Damit bleiben mittel- bis langfristig in der Gemeinde rund 30 Arbeitsplätze erhalten.
Großfurtner investierte am neuen Standort rund zwei Millionen Euro, um eine hochmoderne Produktionsstätte für die Zerlegung von Schweineschlögel zu installieren. „Mit dieser modernen Zerlegelinie vertiefen wir unseren Verarbeitungsgrad und können damit die kundenspezifischen Anforderungen noch genauer erfüllen“, begründet Unternehmenschef Rudolf Großfurtner die Investitionsentscheidung.
Keine Schweineschlachtung
Im Gegensatz zum vorigen Eigentümer denkt man bei Großfurtner nicht daran, den Standort Lambrechten für die Schlachtung von Schweinen zu nutzen. „Das passiert in unserer Unternehmensgruppe ausschließlich am Standort in St. Martin und das wird auch so bleiben“, versichert Rudolf Großfurtner.

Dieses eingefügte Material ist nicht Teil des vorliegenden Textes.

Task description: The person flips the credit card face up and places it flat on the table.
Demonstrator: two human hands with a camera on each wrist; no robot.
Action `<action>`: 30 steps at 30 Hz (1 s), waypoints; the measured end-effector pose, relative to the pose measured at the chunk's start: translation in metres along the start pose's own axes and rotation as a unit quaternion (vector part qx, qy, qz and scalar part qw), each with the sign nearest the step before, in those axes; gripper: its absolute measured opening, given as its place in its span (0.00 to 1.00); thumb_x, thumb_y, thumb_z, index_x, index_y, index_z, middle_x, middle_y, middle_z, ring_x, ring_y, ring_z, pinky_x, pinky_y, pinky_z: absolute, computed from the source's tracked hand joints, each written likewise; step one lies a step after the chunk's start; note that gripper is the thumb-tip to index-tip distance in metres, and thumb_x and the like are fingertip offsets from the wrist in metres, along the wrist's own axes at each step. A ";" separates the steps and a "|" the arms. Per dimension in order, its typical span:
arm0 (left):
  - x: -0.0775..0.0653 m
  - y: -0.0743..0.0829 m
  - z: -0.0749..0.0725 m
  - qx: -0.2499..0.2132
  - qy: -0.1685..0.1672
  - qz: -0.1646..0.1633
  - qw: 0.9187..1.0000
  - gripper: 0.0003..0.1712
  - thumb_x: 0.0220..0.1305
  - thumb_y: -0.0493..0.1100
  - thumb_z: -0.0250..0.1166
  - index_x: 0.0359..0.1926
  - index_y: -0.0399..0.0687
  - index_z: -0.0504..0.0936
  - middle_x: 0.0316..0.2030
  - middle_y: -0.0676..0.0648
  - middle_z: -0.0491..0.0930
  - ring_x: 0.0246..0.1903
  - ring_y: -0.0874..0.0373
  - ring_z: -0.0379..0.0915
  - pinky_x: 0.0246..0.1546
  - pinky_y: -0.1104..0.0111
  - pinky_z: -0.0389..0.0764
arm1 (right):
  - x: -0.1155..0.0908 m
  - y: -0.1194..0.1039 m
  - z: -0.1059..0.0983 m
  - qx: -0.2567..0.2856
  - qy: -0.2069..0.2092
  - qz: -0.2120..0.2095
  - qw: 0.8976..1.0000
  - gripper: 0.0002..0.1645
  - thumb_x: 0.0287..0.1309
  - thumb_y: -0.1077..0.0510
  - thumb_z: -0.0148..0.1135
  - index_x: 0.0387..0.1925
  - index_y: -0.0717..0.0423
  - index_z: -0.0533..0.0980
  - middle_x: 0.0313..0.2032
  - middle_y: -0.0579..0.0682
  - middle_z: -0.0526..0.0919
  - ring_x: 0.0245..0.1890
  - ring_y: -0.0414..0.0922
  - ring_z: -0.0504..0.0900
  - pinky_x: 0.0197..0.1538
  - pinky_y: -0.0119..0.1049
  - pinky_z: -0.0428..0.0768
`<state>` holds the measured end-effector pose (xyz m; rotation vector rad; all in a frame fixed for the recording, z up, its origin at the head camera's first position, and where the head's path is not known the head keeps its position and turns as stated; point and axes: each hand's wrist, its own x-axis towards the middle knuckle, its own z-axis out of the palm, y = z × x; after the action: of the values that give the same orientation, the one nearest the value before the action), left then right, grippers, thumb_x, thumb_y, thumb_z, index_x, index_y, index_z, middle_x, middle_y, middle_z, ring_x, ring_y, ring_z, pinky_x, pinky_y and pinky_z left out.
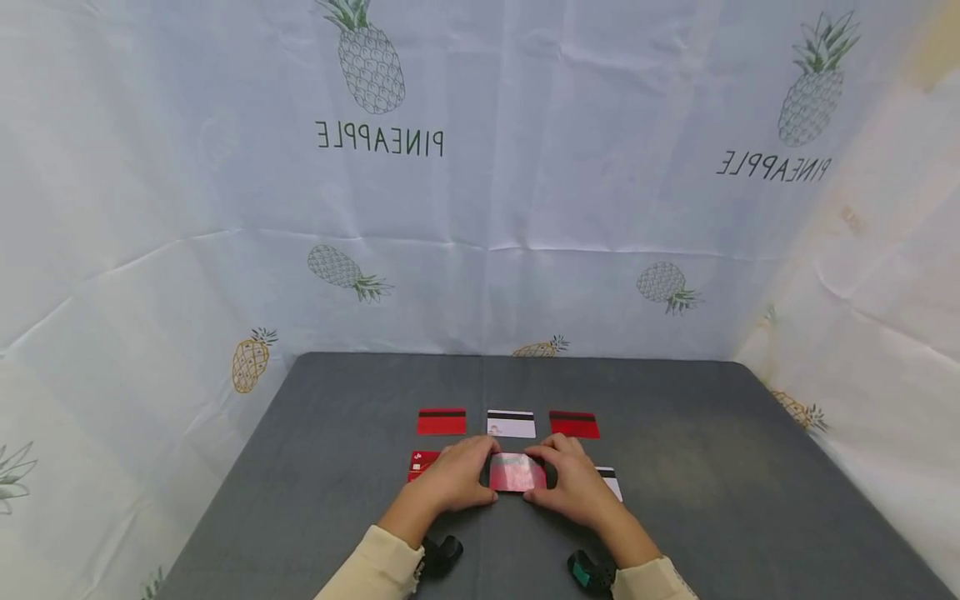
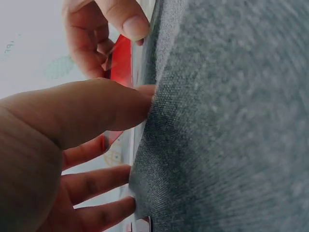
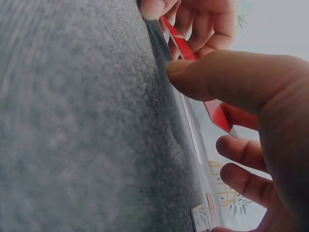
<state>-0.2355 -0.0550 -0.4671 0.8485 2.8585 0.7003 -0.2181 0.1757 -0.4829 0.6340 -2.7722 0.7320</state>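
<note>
A shiny red card (image 1: 517, 472) is held between my two hands, tilted with its near edge close to the table. My left hand (image 1: 459, 475) pinches its left end between thumb and fingers. At the right end, my right hand (image 1: 572, 485) grips it the same way. The left wrist view shows the card's red face (image 2: 121, 63) partly hidden by the left thumb (image 2: 106, 104). In the right wrist view the slanting card (image 3: 218, 116) runs behind the right thumb (image 3: 207, 77).
Behind the hands lie a red card (image 1: 442, 422), a white card (image 1: 512, 428) and another red card (image 1: 574, 424), all striped black. A red chip card (image 1: 422, 463) and a white card (image 1: 612, 482) are partly covered by the hands. The dark table (image 1: 315, 500) meets pineapple-print cloth (image 1: 480, 192).
</note>
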 end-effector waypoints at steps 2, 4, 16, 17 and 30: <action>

Immer wieder hatte es in der Vergangenheit Klagen von Anrainern gegeben, die das betriebsbedingte Verkehrsaufkommen und die Lärmbelästigung kritisiert hatten. „Ich denke, diese Bedenken können wir zerstreuen, das wird sicher zu einer Entspannung der Situation führen“, so der Unternehmer.
Vier Standorte
Das Unternehmen Großfurtner erwirtschaftete im vergangenen Geschäftsjahr einen Umsatz von 233 Millionen Euro. An den Standorten in Utzenaich, St. Martin, Lambrechten und Schwertberg sind auf 60.000 Quadratmetern Betriebsfläche insgesamt rund 600 Mitarbeiter und 40 Tierärztinnen und Tierärzte beschäftigt. Die Exportquote liegt bei rund 50 Prozent.